Argumenta esse interlocutor: ” por uma interpretação antiga da Ancince, o VOD (ou vídeo on demand) está enquadrado na categoria de “outros mercados”, que se tratam de mercados residuais, e por isso, nunca se conseguiu cobrar, pois a Condecine é baseada em títulos. Mas ao se cobrar essa taxa, acaba-se “matando” a beleza do vídeo on demand, que tem “cauda longa”. Pagar Condecine sobre títulos, desestimula que se coloque conteúdos de nichos, que não tem espaço em locadoras, cinemas e grades de programação”.
Mas os produtores nacionais, representados pela BRAVI (Associação Brasileira de Produtoras Independentes de Televisão), reclamaram, durante a aprovação do projeto no Congresso Nacional, dessa isenção, tendo em vista que seriam retirados recursos para o fomento do audiovisual.
Mas as razões do veto, expostas pelo Palácio do Planalto, foram puramente econômicas e não se basearam na produção do cinema nacional. O argumento principal é o de que o Tesouro iria perder arrecadação. Isto porque, como se sabe, desses recursos arrecadados uma ínfima parcela é direcionada para os fins para os quais foram criados. A sua maioria – e estamos falando em cerca de R$ 200 milhões do audiovisual e cerca de R$ 1 bilhão das teles – vai mesmo para o Leão.
Antenas e emissoras de TV do Norte
Outras alterações legislativas promovidas na nova lei estão bem distantes ao conteúdo original da proposição, embora os segmentos que foram por elas contemplados tenham argumentos legais para defendê-las. Uma dessas mudanças trata do fim da obrigatoriedade do compartilhamento de antenas de telecomunicações à distância de 500 metros, que estava explicitada na lei de emissões radioelétricas.
Embora a maior entidade patronal do setor – a Conexis – tenha elogiado a medida e considerado natural a inclusão desse tema nesta Medida Provisória, que também tratava de questões vinculadas às empresas de telecomunicações, o fato é que um novo modelo de negócios que se fortalecia no Brasil, o das empresas de infraestrutura de telecomunicações, será afetado por essa nova regra. O quanto isso impactará no modelo dessas empresas, ainda não se pode mensurar, e se a revogação dessa obrigatoriedade de compartilhamento poderá gerar novos conflitos urbanos na instalação de novas antenas, também só o tempo dirá.

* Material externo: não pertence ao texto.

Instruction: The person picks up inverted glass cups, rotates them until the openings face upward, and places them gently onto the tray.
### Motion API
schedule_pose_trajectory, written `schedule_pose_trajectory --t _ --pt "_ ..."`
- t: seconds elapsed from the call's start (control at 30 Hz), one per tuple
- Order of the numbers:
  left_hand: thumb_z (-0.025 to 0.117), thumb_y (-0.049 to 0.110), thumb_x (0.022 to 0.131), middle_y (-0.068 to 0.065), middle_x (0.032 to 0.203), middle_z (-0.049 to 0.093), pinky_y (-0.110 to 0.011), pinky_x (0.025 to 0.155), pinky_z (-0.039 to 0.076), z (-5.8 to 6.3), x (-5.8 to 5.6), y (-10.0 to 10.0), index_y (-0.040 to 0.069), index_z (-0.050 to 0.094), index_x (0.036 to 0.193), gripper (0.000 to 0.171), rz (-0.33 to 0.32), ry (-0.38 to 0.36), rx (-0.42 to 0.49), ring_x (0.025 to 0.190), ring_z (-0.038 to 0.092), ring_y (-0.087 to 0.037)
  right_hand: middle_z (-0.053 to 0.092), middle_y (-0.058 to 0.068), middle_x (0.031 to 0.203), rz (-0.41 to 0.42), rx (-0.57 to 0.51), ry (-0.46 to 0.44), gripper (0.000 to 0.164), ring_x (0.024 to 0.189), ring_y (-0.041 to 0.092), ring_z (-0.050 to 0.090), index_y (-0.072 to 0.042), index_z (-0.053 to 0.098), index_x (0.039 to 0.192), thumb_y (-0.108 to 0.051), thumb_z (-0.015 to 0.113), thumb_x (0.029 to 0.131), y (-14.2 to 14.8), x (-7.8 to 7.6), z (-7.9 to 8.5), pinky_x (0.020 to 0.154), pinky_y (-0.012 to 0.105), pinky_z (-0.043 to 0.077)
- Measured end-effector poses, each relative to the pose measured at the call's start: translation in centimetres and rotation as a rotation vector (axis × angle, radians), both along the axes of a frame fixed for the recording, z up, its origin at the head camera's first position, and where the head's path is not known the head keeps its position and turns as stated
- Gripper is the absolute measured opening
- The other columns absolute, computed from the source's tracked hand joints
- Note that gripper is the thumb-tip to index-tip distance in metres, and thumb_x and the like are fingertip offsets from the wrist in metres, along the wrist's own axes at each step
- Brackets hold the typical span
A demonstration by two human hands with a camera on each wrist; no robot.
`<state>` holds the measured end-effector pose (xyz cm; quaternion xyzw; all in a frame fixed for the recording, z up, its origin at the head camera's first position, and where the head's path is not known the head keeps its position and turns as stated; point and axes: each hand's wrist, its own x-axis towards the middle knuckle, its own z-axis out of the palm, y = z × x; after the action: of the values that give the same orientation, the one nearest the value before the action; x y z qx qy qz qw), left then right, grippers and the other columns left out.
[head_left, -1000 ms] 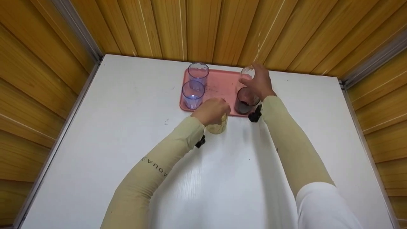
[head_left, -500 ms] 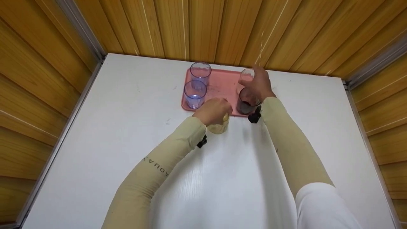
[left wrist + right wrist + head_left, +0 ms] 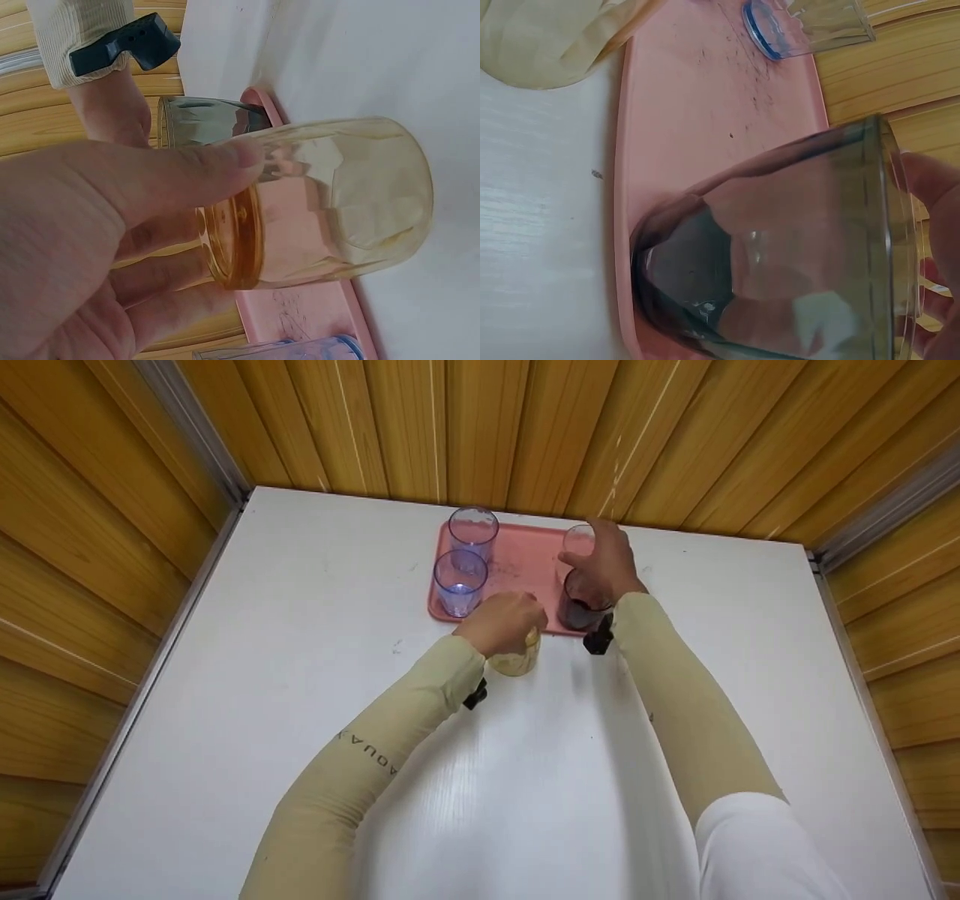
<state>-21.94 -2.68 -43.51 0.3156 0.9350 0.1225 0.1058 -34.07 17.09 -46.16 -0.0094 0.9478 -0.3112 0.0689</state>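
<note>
My left hand (image 3: 504, 622) grips a yellow glass (image 3: 345, 202) in front of the pink tray (image 3: 525, 544). The left wrist view shows its thick amber end at the fingers and the wider end towards the table; whether it touches the table I cannot tell. At the tray's back right corner, my right hand (image 3: 606, 561) has thumb and fingers round a clear glass (image 3: 576, 544), partly hidden by the hand. A dark grey glass (image 3: 765, 247) stands upright on the tray just below that hand. On the tray's left side are two bluish glasses, the front one (image 3: 460, 585) and the back one (image 3: 472, 532).
The tray lies near the far edge of a white table (image 3: 337, 585). Wood-panelled walls (image 3: 480, 435) rise behind the table and along both sides. Dark scuffs mark the middle of the tray.
My right hand has shifted slightly left and nearer to me with the clear glass in its grip. My left hand keeps the yellow glass in nearly the same spot.
</note>
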Motion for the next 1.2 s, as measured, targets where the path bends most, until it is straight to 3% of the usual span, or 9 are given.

Mas uma outra alteração referendada pela sanção presidencial certamente terá impactos monetários grandes para as operadoras de TV por assinatura, o único segmento que ainda carrega uma enorme carga regulatória, em contraposição aos seus concorrentes diretos, livres e soltos fornecedores do mesmo serviço pela internet. A nova lei, além de dar voz a emissoras religiosas e evangélicas no Norte do país, ao liberar a retransmissoras de produzirem programação local, como se geradoras fossem, obriga que esses canais sejam transmitidos nos pacotes das operadoras de TV paga. Com audiências em traço, essas emissoras passam a ganhar a confortável posição de ingressar, de graça, no line up das operadoras de TV por assinatura, que terão que arcar, estima-se, perto de R$ 50 milhões para alterar seus sistemas e equipamentos.
Fust
A nova lei pelo menos destravou a possibilidade de um dia as operadoras usarem os recursos do Fust (Fundo de Universalização das Telecomunicações) para a ampliação dos serviços à população de baixa renda e áreas isoladas. Mas ainda há muitas dúvidas – o Senado Federal, por exemplo, rejeitou a alteração, que foi resgatada pelos deputados – se o fato de não se priorizar os recursos para os municípios com menor IDH, estará se escancarando a porta para projetos menos republicanos. A conferir.